● **Instructions for the task**
Please retype the records below exactly, from the first line down to and including the line with "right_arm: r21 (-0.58".

(Stored entries)
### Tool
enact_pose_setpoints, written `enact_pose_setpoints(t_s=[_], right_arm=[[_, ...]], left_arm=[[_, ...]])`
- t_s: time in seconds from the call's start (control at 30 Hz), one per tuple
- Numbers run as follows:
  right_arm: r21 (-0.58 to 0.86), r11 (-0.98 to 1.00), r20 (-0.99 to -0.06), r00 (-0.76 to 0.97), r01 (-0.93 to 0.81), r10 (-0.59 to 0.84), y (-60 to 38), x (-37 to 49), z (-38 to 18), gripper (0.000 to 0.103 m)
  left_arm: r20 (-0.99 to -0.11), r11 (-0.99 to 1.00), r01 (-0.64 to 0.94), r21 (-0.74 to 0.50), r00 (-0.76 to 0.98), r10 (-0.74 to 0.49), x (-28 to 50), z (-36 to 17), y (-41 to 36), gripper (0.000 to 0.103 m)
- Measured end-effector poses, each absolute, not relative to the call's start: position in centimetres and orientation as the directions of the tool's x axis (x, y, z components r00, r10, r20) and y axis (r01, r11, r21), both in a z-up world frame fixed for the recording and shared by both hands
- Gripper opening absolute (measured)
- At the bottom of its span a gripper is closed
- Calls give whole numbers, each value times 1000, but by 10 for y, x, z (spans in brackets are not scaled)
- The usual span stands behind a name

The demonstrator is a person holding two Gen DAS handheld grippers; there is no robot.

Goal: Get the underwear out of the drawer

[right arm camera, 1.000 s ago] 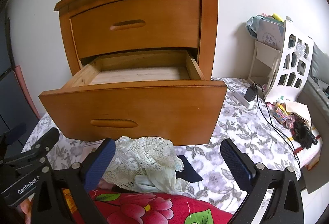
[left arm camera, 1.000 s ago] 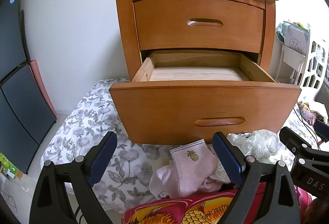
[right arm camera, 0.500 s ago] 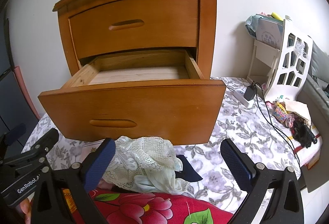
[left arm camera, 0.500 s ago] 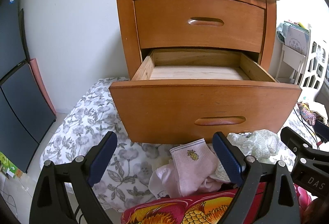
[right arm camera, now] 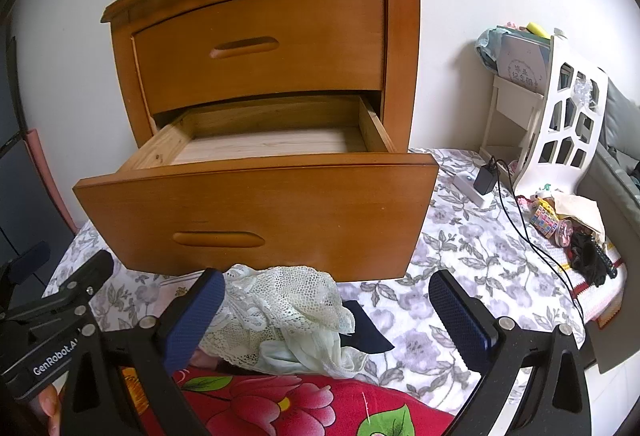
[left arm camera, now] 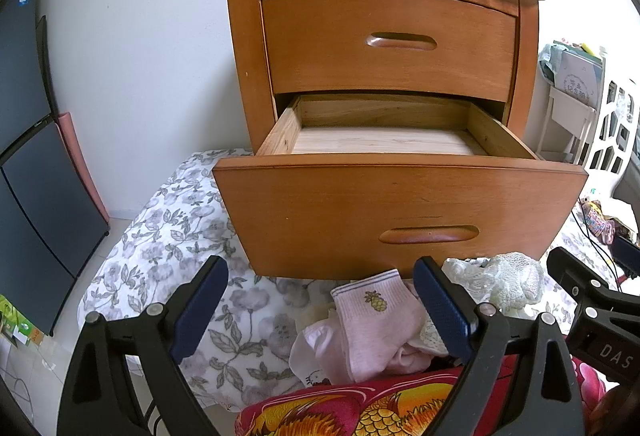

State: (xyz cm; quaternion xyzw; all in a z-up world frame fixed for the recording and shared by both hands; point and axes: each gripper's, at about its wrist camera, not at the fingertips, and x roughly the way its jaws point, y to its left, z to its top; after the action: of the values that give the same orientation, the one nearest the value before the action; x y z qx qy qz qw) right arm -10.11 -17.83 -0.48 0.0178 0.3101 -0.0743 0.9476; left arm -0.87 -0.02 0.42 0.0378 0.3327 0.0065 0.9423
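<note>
While both grippers hung low in front of the nightstand (left arm camera: 380,48), the lower drawer (left arm camera: 400,204) stood pulled well out, and as much of its plank floor as showed over the front panel was bare; the strip just behind that panel was hidden.

Left to right: the left gripper (left arm camera: 320,304) had its jaws spread wide and empty, over the floral sheet (left arm camera: 172,236). Beside its right finger lay a pink pineapple sock (left arm camera: 372,320) on pale pink garments. Next came the lace underwear (right arm camera: 280,300), heaped on the bed below the drawer front, with a mint-green piece (right arm camera: 316,348) and a dark navy scrap (right arm camera: 364,328) under it. The right gripper (right arm camera: 328,316) was likewise released, holding nothing, its left finger touching the lace heap.

Judgement: underwear looked already out; task near done or done.

Risks: lace mesh could snag on a ribbed finger pad and drag the pile off the near bed edge. A lift straight up could knock a finger on the overhanging drawer's lower edge. The charger cable (right arm camera: 520,220) at right could catch a wide sweep.

Room: open sheet left of the left gripper, and between the right gripper and the cable; the white rack (right arm camera: 560,124) closed off the far right.
</note>
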Motion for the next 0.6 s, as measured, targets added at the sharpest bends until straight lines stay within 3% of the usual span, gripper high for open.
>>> enact_pose_setpoints(t_s=[0.6], right_arm=[[-13, 988, -593, 794, 155, -132, -178, -101, -6, 103]], left_arm=[[-629, 997, 8, 75, 776, 41, -8, 3, 0, 94]])
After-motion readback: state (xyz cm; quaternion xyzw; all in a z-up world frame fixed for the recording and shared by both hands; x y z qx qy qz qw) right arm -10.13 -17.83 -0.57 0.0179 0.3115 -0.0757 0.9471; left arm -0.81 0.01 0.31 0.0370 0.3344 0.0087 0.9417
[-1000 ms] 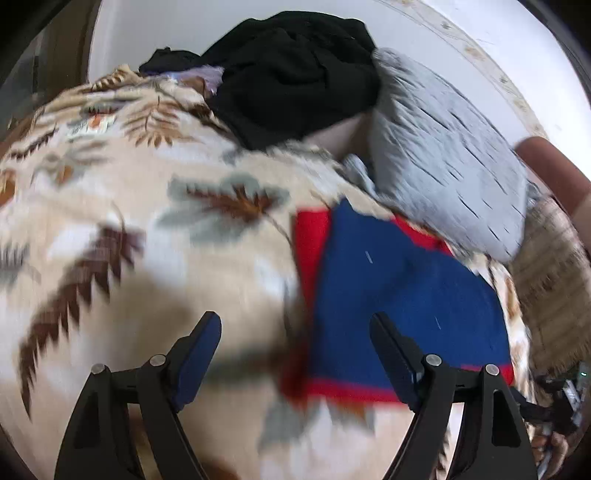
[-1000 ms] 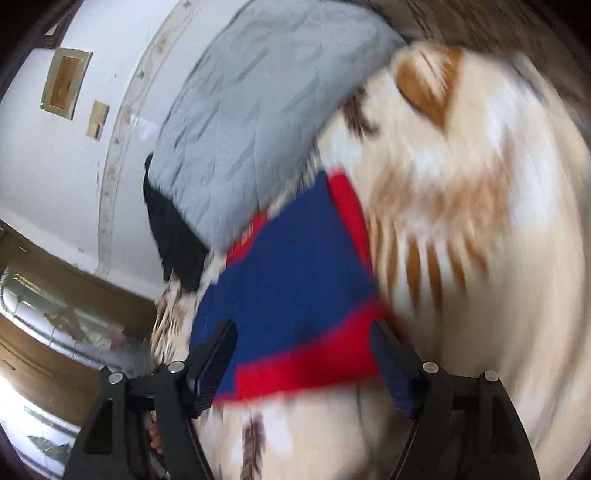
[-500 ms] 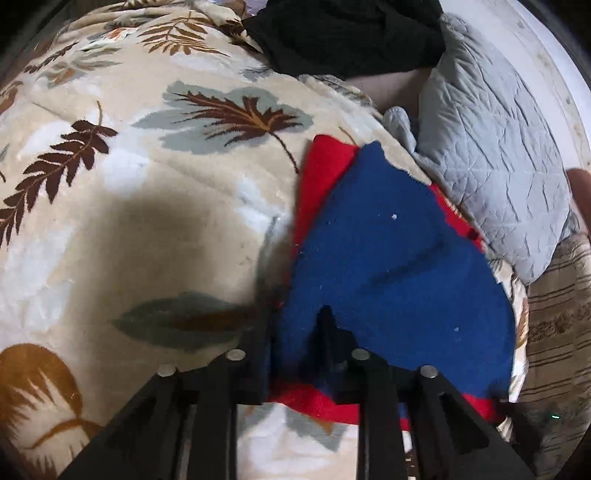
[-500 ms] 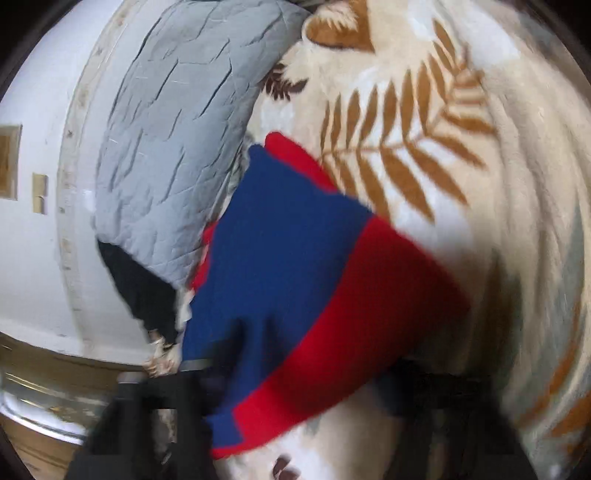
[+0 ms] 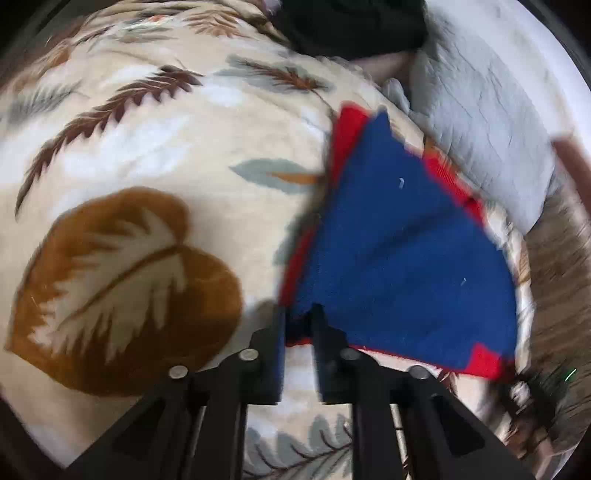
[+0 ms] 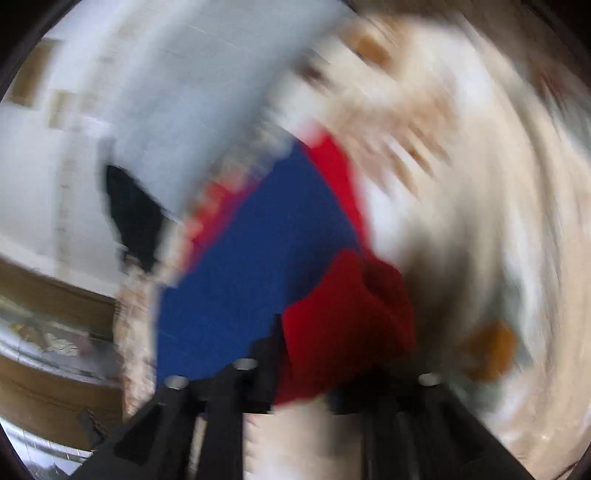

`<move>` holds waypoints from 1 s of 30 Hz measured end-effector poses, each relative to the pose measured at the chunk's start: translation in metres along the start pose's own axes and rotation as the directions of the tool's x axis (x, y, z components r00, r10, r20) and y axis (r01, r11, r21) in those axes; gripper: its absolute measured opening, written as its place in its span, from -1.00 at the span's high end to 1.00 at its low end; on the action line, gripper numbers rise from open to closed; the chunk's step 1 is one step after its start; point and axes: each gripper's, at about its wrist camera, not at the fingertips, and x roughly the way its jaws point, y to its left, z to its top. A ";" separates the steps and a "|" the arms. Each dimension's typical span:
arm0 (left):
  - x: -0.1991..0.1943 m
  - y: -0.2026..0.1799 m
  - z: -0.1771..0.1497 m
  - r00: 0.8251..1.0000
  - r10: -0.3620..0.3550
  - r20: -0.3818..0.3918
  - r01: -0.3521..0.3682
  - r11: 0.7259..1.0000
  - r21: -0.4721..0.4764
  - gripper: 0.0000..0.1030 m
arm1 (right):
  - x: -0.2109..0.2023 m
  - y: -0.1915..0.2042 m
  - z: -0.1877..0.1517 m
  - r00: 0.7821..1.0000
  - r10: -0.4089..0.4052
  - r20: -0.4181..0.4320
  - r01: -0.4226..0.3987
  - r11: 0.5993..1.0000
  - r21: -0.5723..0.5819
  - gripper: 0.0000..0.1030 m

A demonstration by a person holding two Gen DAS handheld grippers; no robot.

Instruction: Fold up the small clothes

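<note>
Two grippers are on one small garment, a blue cloth with red trim [image 5: 402, 258] lying on a leaf-patterned blanket [image 5: 155, 155] spread over the bed. The left gripper [image 5: 299, 325] has its jaws drawn close together, pinching the near left corner of the cloth between them; a second ago those jaws stood wide apart above the blanket, and half a second ago they had already narrowed onto the same corner. The cloth now reaches further up the left view, its far point touching a red strip beneath it, and a large brown leaf print has come into view at lower left where paler blanket showed before.

In the right view everything is heavily smeared by motion. The right gripper [image 6: 306, 354] sits at the cloth's red edge [image 6: 343, 317], which bulges up between and over the fingers; the jaws look pulled in around that red fold, gripping it, where a second ago they were spread wide. The red part looks bunched and rounded now, not the flat band of half a second ago.

Beyond the cloth lies a grey quilted pillow [image 5: 487, 122], touching its far edge, with a heap of black clothing [image 5: 354, 22] further back against the white wall [image 6: 33, 177].
</note>
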 end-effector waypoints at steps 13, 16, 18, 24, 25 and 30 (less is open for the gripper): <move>-0.001 -0.074 0.070 0.995 0.016 0.094 -0.041 0.962 0.271 -0.23 | -0.062 0.026 0.045 0.984 0.033 0.177 0.009 0.974 -0.228 -0.41; 0.021 -0.088 0.083 0.996 0.010 0.087 -0.034 0.959 0.282 -0.23 | -0.038 0.052 0.077 0.990 -0.001 0.142 0.044 0.953 -0.299 -0.40; 0.039 -0.089 0.089 0.997 0.033 0.075 -0.052 0.960 0.275 -0.23 | -0.019 0.069 0.090 0.996 0.029 0.085 0.001 0.942 -0.336 -0.36; 0.074 -0.072 0.083 0.995 0.098 0.004 -0.097 0.968 0.233 -0.26 | 0.056 0.078 0.123 0.996 0.036 -0.082 -0.062 0.936 -0.346 -0.38; 0.070 -0.071 0.082 0.995 0.100 0.009 -0.100 0.969 0.227 -0.26 | 0.067 0.061 0.137 0.996 0.035 -0.083 -0.056 0.963 -0.263 -0.34; 0.036 -0.074 0.064 0.992 0.064 0.106 -0.092 0.953 0.287 -0.26 | 0.043 0.047 0.153 0.968 0.252 0.007 -0.251 0.966 -0.058 -0.41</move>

● **Result of the task**
### Tool
enact_pose_setpoints, written `enact_pose_setpoints(t_s=[_], right_arm=[[_, ...]], left_arm=[[_, ...]])`
- t_s: time in seconds from the call's start (control at 30 Hz), one per tuple
- Numbers run as follows:
  right_arm: r21 (-0.58 to 0.86), r11 (-0.98 to 1.00), r20 (-0.99 to -0.06), r00 (-0.76 to 0.97), r01 (-0.93 to 0.81), r10 (-0.59 to 0.84), y (-60 to 38), x (-37 to 49), z (-38 to 18), gripper (0.000 to 0.103 m)

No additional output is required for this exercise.